The R. Kent Nagle Lecture Series
Courtesy of J. Kim Vandiver and
Harold Edgerton, MIT
March 29, 2007
Fang-Hua Lin explores the topic “Problems for the Millennium: The
Navier-Stokes Equations”
Date: March 29, 2007
Time: Thursday evening 7:30-8:30 p.m.
Place: TECO Conference Hall, Anchin Center, USF Campus
Parking: There is free parking in the Collins Boulevard Parking
Facility.
Fang-Hua Lin
Fang-Hua Lin
Problems for the Millennium: The Navier-Stokes Equations
A description of the talk:
The Clay Mathematics Institute in Cambridge, Massachusetts, named in 2000
seven Prize Problems, “Problems of the Millennium”, focusing on
important classical questions that have resisted solution over many decades.
A $7 million prize fund was established for the solution to these problems,
with $1 million allocated to each.
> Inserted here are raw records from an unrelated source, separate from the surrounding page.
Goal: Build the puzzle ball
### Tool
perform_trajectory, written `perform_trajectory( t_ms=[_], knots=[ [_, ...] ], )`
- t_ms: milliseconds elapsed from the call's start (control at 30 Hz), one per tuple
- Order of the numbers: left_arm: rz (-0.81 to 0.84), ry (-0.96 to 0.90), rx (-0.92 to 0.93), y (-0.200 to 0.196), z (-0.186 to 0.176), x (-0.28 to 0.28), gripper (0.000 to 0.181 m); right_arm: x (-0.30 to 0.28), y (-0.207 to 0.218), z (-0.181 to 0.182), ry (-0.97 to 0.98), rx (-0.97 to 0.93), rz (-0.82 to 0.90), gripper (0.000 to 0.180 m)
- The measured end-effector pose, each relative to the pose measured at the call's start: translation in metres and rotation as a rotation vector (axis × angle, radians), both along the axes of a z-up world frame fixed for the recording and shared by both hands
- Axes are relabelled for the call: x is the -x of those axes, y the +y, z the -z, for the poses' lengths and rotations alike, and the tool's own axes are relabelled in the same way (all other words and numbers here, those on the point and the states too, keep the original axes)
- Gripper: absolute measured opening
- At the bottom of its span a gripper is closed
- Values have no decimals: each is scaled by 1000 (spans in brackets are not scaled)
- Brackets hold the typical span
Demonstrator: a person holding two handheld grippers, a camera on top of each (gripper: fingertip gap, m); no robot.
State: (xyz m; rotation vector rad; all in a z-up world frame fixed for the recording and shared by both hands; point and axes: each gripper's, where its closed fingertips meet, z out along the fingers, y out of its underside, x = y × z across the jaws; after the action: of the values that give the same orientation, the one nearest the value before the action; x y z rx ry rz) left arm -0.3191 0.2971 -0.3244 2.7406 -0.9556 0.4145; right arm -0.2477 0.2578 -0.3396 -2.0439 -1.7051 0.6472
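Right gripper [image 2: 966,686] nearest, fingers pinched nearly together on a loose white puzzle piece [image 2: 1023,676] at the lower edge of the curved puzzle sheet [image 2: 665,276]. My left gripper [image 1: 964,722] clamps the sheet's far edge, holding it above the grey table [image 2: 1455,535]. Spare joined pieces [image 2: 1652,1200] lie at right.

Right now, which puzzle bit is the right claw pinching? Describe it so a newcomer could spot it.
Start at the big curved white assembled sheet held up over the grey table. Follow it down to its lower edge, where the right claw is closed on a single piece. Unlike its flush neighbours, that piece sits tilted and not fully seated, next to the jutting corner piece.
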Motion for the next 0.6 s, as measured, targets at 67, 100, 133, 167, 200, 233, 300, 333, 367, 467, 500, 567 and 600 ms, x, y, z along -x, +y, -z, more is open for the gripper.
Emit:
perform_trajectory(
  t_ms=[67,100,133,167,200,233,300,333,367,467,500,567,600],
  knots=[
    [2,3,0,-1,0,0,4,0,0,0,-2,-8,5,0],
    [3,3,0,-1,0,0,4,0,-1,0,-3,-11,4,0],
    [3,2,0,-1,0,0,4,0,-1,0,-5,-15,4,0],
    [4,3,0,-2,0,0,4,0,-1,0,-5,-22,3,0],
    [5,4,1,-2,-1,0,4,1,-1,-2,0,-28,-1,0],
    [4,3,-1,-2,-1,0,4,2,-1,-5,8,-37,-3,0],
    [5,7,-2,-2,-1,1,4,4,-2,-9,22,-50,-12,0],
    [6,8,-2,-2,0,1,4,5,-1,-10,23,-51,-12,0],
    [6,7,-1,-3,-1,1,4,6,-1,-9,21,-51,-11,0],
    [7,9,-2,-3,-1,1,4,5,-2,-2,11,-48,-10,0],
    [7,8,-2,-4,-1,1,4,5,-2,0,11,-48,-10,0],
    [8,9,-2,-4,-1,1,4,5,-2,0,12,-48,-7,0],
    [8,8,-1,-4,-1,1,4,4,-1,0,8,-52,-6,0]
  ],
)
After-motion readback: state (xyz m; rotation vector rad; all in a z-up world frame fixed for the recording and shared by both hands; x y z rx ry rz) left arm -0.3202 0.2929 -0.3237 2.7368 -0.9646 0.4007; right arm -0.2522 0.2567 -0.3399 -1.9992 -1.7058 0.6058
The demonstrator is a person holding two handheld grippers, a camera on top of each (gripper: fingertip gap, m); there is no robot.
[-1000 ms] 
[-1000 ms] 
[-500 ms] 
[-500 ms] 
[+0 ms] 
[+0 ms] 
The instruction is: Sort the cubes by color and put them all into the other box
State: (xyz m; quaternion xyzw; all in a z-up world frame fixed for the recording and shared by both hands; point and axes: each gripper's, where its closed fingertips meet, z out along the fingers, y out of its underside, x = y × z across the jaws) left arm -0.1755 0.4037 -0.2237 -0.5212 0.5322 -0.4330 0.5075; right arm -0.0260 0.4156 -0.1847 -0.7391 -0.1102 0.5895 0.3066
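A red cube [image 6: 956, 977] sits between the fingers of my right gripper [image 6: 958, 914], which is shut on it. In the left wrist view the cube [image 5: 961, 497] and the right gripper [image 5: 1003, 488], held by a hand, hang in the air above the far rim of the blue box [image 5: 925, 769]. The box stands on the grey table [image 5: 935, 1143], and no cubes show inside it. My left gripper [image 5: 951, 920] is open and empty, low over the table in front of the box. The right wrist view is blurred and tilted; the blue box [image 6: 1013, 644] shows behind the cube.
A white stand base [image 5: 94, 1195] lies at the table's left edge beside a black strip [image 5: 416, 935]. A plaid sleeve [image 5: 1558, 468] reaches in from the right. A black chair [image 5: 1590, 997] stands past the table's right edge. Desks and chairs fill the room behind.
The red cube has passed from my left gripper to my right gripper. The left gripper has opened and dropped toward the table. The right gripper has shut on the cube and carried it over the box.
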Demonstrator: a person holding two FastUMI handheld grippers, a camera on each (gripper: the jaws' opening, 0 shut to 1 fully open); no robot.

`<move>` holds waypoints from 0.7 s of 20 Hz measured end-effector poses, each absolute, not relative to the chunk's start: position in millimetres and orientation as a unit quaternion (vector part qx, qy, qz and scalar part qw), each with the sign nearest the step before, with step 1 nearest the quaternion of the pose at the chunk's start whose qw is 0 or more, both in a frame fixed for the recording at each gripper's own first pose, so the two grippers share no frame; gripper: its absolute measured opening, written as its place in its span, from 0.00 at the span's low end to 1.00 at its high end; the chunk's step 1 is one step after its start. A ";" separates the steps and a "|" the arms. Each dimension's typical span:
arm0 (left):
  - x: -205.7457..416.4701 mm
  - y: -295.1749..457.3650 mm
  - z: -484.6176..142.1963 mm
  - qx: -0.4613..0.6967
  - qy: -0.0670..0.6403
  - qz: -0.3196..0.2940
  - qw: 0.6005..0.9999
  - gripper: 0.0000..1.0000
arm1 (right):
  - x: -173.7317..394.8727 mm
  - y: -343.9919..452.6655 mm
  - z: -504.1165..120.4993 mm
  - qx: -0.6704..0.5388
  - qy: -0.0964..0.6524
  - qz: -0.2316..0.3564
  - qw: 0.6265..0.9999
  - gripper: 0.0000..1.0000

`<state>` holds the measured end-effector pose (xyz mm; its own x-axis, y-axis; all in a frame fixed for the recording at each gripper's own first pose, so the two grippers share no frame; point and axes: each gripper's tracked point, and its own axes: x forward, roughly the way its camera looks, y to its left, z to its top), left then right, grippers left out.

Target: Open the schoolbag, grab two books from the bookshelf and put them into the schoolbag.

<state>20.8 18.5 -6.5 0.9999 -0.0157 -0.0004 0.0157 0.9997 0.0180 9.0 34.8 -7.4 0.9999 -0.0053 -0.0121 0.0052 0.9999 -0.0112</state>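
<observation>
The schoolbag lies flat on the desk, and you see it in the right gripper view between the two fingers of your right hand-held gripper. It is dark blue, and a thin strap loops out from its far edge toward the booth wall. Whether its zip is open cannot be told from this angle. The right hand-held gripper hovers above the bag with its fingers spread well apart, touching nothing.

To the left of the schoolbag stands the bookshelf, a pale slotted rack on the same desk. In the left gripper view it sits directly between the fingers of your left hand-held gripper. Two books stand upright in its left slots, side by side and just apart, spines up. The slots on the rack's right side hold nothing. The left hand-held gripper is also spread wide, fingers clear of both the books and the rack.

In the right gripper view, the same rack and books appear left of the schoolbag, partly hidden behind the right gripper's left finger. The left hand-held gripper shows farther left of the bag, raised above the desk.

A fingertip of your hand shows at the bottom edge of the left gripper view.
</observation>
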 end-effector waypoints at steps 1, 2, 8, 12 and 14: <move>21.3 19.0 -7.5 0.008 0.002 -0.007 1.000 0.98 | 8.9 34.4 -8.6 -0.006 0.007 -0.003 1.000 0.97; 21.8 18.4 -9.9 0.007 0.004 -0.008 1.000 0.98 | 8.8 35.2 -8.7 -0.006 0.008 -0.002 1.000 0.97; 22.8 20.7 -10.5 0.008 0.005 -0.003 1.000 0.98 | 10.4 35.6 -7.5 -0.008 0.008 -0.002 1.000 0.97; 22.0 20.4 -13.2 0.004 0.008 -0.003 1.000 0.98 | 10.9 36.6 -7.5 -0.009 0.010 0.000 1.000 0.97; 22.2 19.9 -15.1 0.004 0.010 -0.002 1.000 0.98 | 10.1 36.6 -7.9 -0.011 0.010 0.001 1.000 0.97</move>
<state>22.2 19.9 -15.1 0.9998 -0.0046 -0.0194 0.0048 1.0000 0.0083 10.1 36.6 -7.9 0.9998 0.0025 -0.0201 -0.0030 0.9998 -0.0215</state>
Professor Lin's talk will focus on one of
these problems: the existence and smoothness of the Navier-Stokes equations,
that describe the motion of fluids and gases, and are the most basic equations
in fluid dynamics. More generally, they describe the physics behind a large
number of phenomena of academic and economic interest. They are used to model
weather, ocean currents, motions of stars inside a galaxy, the flow and
turbulence of air around the wing of an airplane, etc. These equations are used
in various technical and engineering problems ranging from the design of
aircrafts and cars to the study of blood flow in veins. The talk will give an
account of the background of these equations, as well as an account of the
mathematical progress toward solving them.
A description of the speaker:
Fang-Hua Lin is a Silver Professor of Mathematics at the Courant Institute of
Mathematical Sciences, New York University. He received his Ph.D. from the
University of Minnesota in 1985, and has held professor and visiting professor
positions at various institutions including the University of Chicago, the
University of Minnesota, Fudan University and the Zhejiang University, China. In
recognition of his extraordinary work in mathematics he has received numerous
mathematics prizes, including the Alfred P. Sloan research fellowship, the
Presidential Young Investigator award, the Bochner Prize and the S. S. Chern
Prize. In 2004 he was elected to the American Academy of Arts and Sciences. He
is an oversea assessor for the Chinese Academy of Sciences, and serves on the
editorial boards of many mathematical journals. He has been invited to deliver
numerous prestigious plenary talks at various international mathematical
conferences and congresses. He has also given several named lectures and lecture
series, including the Taft lecture at the University of Cincinnati and the
M. B. Porter lectures at Rice University.